Initial coin offering (ICO) fundraising passed another historic milestone this week, surpassing $4 billion just days after U.S. Securities and Exchange Commission (SEC) Chairman Jay Clayton issued a statement that, essentially, accused the vast majority of ICO organizers from violating federal regulations governing securities laws.…
Initial coin offering (ICO) fundraising passed another historic milestone this week, surpassing $4 billion just days after U.S. Securities and Exchange Commission (SEC) Chairman Jay Clayton issued a statement that, essentially, accused the vast majority of ICO organizers from violating federal regulations governing securities laws.
According to fintech research firm Autonomous NEXT, ICOs have now raised more than $4.2 billion in 2017, eclipsing the $265 million raised from 2014 to 2016 combined.
Unlike in previous years, the funds have been distributed to a wide variety of project types, with the most-funded industries being core technology (e.g. new blockchains) and finance.
However, although it has been a record-setting year for ICOs, data indicates that the nascent fundraising model may be entering the latter half of a hype cycle.
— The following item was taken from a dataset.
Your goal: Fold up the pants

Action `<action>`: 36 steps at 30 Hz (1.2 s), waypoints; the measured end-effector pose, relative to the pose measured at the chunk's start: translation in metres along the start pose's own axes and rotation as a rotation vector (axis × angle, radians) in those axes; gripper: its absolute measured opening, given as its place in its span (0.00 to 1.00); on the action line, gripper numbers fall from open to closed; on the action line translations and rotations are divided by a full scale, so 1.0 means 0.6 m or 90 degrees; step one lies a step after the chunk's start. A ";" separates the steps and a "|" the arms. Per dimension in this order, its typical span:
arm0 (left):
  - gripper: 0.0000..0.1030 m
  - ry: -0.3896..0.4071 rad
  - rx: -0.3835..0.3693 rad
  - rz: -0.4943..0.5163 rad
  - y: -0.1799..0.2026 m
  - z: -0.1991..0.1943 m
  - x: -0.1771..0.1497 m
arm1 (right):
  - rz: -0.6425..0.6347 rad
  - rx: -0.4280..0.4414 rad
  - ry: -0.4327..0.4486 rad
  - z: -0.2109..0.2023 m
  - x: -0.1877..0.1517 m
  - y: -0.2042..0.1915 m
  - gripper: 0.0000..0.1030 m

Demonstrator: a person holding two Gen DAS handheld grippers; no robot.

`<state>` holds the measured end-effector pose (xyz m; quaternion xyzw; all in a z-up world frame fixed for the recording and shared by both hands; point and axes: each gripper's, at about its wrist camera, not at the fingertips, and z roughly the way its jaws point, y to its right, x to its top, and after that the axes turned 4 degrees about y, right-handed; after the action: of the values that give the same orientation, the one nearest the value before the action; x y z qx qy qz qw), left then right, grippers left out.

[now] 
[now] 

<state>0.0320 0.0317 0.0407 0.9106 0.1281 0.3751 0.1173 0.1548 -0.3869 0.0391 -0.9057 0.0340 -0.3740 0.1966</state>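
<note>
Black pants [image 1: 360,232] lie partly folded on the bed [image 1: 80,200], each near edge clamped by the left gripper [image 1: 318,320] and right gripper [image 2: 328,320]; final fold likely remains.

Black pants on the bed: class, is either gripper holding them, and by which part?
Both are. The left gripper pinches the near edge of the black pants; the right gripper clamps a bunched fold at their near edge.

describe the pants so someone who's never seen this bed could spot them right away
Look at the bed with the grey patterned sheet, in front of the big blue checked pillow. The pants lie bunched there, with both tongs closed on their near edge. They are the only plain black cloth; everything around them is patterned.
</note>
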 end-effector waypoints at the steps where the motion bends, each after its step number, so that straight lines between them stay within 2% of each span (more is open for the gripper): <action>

According to ICO tracking service CoinSchedule, the fervor reached a peak in September, when — spurred by Filecoin’s $257 million crowdsale — ICOs raised more than $800 million. Approximately $600 million was raised in three different months: June, July, and October, but fundraising made a precipitous decline in November.
There are several possible reasons for this. The first is that, given bitcoin’s meteoric Q4 rally, many investors are hesitant to sacrifice the potential gains they can make by holding bitcoin — especially if that means placing bets on assets that may not net them meaningful returns for months or even years.
Another potential factor is that investors are beginning to eye ICOs with more scrutiny. Not only have multiple projects turned out to be scams, but even a much-touted project like Tezos has been beset by management infighting, causing development to lag targets and multiple investors to file class-action lawsuits.
Finally, the SEC has begun cracking down on non-compliant token sales, causing organizers to take a more careful approach when launching ICOs.
Autonomous Next’s Lex Sokolin believes that the reduction in funding is an indication that the ICO marketplace — and its participants — are maturing.
“It is harder than before to get funded, so on average the market is cooler towards any particular project,” Sokolin told Business Insider. “But overall, ICOs are becoming more mature, both in operating models, code and regulatory approach.”
This maturation may mute funding during the short-term, but it will likely yield long-term fruit. Due to increased regulatory oversight, several established companies are building infrastructure to help startups launch ICOs in a compliant manner. Crowdfunding service Indiegogo recently launched an ICO platform that supports both utility and security tokens, and one of e-commerce pioneer Overstock’s portfolio companies is building a compliant token marketplace that will allow startups to sell equity to investors.